## PROBLEM
Copy the following listing word for word.

## DATA SECTION
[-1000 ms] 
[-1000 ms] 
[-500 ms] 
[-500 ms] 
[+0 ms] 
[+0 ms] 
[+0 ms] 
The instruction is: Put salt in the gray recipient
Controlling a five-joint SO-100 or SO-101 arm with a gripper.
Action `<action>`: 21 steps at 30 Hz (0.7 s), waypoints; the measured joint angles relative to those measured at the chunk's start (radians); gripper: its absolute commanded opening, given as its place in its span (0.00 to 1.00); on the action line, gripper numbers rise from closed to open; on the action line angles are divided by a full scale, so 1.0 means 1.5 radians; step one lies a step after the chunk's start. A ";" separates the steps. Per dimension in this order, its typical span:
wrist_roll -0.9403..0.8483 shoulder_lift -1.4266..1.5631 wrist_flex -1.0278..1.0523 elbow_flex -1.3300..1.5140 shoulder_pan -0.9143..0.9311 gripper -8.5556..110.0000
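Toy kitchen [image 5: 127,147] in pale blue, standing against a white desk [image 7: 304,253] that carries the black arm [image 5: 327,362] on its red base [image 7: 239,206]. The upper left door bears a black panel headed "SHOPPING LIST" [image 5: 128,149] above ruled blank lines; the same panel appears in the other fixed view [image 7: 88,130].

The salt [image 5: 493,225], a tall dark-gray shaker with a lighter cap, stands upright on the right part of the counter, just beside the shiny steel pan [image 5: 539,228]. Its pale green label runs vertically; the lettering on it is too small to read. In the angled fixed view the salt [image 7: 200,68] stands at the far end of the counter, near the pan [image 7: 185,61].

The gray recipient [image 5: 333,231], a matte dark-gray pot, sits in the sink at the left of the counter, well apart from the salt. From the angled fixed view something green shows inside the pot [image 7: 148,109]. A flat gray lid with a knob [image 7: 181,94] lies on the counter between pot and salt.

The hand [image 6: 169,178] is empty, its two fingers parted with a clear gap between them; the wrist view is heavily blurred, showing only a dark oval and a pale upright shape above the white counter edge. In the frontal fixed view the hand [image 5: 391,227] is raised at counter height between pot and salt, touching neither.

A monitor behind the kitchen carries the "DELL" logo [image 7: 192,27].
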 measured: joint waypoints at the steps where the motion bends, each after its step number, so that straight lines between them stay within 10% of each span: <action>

## RESPONSE BOX
[-1000 ms] 
[-1000 ms] 
[-500 ms] 
[-500 ms] 
[+0 ms] 
[+0 ms] 
[+0 ms] 
The instruction is: Put salt in the gray recipient
Controlling a five-joint SO-100 or SO-101 arm with a gripper.
Action `<action>`: 21 steps at 30 Hz (0.7 s), waypoints; the measured joint angles relative to those measured at the chunk's start (radians); gripper: its absolute commanded opening, given as its place in its span (0.00 to 1.00); on the action line, gripper numbers rise from closed to open; on the action line angles are divided by a full scale, so 1.0 means 1.5 radians; step one lies a step after the chunk's start. A ";" separates the steps. Per dimension in this order, its typical span:
wrist_roll -0.9403..0.8483 shoulder_lift -1.4266..1.5631 wrist_flex -1.0278..1.0523 elbow_flex -1.3300..1.5140 shoulder_pan -0.9143..0.9311 gripper -8.5556..110.0000
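Toy kitchen [image 5: 127,147] in pale blue, standing against a white desk [image 7: 304,253] that carries the black arm [image 5: 327,362] on its red base [image 7: 239,206]. The upper left door bears a black panel headed "SHOPPING LIST" [image 5: 128,149] above ruled blank lines; the same panel appears in the other fixed view [image 7: 88,130].

The salt [image 5: 493,225], a tall dark-gray shaker with a lighter cap, stands upright on the right part of the counter, just beside the shiny steel pan [image 5: 539,228]. Its pale green label runs vertically; the lettering on it is too small to read. In the angled fixed view the salt [image 7: 200,68] stands at the far end of the counter, near the pan [image 7: 185,61].

The gray recipient [image 5: 333,231], a matte dark-gray pot, sits in the sink at the left of the counter, well apart from the salt. From the angled fixed view something green shows inside the pot [image 7: 148,109]. A flat gray lid with a knob [image 7: 181,94] lies on the counter between pot and salt.

The hand [image 6: 169,178] is empty, its two fingers parted with a clear gap between them; the wrist view is heavily blurred, showing only a dark oval and a pale upright shape above the white counter edge. In the frontal fixed view the hand [image 5: 391,227] is raised at counter height between pot and salt, touching neither.

A monitor behind the kitchen carries the "DELL" logo [image 7: 192,27].
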 measured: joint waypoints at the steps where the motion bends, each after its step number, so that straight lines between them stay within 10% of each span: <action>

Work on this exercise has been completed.